The US embassy in Moscow on Sunday warned Americans of potential attacks in public places in Russia, including along the border with Ukraine.

"According to media sources, there have been threats of attacks against shopping centers, railway and metro stations, and other public gathering places in major urban areas," the embassy said in statement quoted by AFP.

The mission did not point to specific reports.

The embassy's warning said there was a risk of attacks in Moscow and Saint Petersburg, "as well as in areas of heightened tension along the Russian border with Ukraine".

The embassy told Americans in Russia to "avoid crowds" and "have evacuation plans that do not rely on US government assistance".

Russia's foreign ministry spokeswoman Maria Zakharova criticized the move on social media, asking whether the US side had followed protocol with the announcement and asking: "What are we to make of this?"

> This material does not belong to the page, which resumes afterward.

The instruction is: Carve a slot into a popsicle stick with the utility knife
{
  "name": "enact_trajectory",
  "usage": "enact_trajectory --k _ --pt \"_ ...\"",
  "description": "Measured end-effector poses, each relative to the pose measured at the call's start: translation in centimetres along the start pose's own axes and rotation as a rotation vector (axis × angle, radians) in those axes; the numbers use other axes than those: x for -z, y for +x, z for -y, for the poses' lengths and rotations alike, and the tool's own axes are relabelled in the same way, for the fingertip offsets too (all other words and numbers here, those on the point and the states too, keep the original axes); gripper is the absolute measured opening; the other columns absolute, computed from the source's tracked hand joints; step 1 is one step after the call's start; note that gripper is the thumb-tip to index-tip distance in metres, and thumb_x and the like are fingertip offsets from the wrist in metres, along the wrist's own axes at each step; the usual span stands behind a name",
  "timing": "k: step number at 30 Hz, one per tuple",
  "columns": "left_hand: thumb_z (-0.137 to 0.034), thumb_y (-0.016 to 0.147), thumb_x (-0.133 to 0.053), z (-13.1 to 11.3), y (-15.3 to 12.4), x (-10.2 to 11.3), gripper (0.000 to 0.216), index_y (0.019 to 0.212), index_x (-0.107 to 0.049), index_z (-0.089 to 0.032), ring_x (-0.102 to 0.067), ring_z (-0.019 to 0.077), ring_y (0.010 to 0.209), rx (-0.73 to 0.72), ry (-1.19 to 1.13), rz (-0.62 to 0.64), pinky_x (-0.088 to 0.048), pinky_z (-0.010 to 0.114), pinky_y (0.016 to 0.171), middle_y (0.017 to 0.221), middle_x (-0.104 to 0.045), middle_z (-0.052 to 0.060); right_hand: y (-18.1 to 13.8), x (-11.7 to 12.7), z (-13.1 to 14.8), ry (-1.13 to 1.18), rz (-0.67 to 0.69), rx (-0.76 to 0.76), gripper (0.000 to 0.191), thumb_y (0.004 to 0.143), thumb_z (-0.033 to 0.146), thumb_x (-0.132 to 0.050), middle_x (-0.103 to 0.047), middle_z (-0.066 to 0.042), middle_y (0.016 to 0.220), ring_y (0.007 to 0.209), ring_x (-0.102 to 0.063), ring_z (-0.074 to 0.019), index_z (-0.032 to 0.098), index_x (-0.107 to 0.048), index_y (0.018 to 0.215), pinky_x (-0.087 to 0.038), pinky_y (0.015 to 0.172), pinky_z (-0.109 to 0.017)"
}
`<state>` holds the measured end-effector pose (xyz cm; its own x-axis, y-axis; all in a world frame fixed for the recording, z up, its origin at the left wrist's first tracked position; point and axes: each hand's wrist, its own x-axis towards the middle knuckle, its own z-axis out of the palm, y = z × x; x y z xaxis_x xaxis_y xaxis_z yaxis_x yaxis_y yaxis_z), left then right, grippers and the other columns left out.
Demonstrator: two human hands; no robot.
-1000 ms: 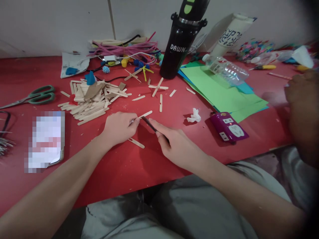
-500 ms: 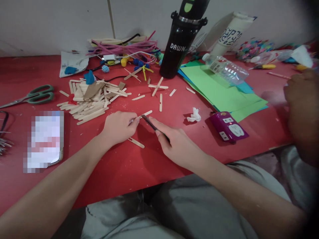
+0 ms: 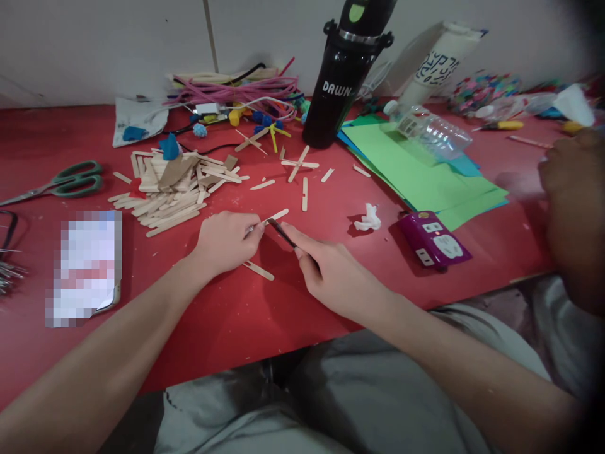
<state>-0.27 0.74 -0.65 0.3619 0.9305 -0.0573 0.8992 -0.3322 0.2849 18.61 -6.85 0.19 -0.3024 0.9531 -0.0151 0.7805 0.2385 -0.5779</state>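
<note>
My left hand [image 3: 230,241] is closed, pinching a wooden craft stick [image 3: 280,215] down on the red table; the stick's far end pokes out past the fingertips. My right hand [image 3: 331,268] grips a slim dark knife-like tool [image 3: 282,234], forefinger stretched along it. Its tip meets the stick right beside my left thumb. Most of the tool's handle is hidden in my palm. Just below my left hand lies another craft stick [image 3: 259,270] with a slot cut in it. Farther back, a notched stick [image 3: 305,194] and two crossed sticks [image 3: 299,165] rest on the table.
A heap of craft sticks [image 3: 174,195], green-handled scissors [image 3: 78,179] and a phone [image 3: 87,268] lie left. Behind stand a black tumbler [image 3: 338,94] and pipe cleaners [image 3: 231,91]. Green paper [image 3: 416,170], crumpled tissue [image 3: 368,218] and a purple socket box [image 3: 432,241] lie right, near another person's arm [image 3: 574,221].
The dark tool has tilted slightly at the stick with a small shift of my right hand. My left hand keeps its hold in the same place.
</note>
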Motion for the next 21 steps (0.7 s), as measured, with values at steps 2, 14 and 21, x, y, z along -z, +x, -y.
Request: enact_trajectory --k 2,14,21 --pt "-0.042 0.087 -0.038 -0.03 -0.01 0.00 0.035 0.062 -0.048 -0.020 -0.045 0.0160 0.060 0.001 0.000 0.000 -0.020 0.030 0.053 0.059 -0.053 0.002 0.02 0.02 -0.02 0.000 0.000 0.003 0.061 0.086 0.010 -0.038 -0.065 -0.005 0.080 0.062 -0.055 -0.0153 0.013 -0.039 0.147 -0.042 0.059 -0.027" --pt "-0.043 0.089 -0.038 -0.07 -0.01 0.15 0.037 0.065 -0.057 -0.021 -0.054 0.0185 0.065 -0.007 0.011 -0.001 -0.021 0.030 0.053 0.064 -0.061 0.004 -0.18 0.01 0.07 -0.042 0.003 0.005 0.061 0.085 0.010 -0.037 -0.063 -0.004 0.075 0.060 -0.052 -0.0157 0.012 -0.040 0.146 -0.040 0.056 -0.027" --pt "-0.042 0.088 -0.039 -0.13 -0.04 0.20 0.036 0.065 -0.058 -0.021 -0.053 0.0187 0.065 -0.008 0.005 0.010 -0.022 0.030 0.053 0.064 -0.061 0.004 -0.17 0.12 0.16 -0.036 0.003 0.004 0.061 0.085 0.009 -0.038 -0.067 -0.007 0.082 0.062 -0.056 -0.0156 0.012 -0.041 0.146 -0.042 0.058 -0.027"
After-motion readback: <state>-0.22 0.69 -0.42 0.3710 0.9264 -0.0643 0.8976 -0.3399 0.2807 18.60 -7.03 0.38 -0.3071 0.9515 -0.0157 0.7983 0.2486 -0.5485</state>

The warning comes hours after the US cited intelligence reports saying that Russian military officers have already received orders to launch the invasion of Ukraine.

Russian commanders are now “doing everything that American commanders would do once they got the order to proceed,” said CBS News national security correspondent David Martin, who confirmed the veracity of the intelligence reports.

The Biden administration has yet to entirely despair of averting full-scale war, but hopes are not high.

Speaking on CNN’s “State of the Union,” Secretary of State Antony Blinken said that Russian president Vladimir Putin’s positioning of forces so close to the Ukrainian border indicated an impending incursion.

“He’s followed the script almost to the letter,” Blinken said. “We believe President Putin has made the decision, but until the tanks are actually rolling, and the planes are flying, we will use every opportunity and every minute we have to see if diplomacy can still dissuade President Putin from carrying this forward,” he added.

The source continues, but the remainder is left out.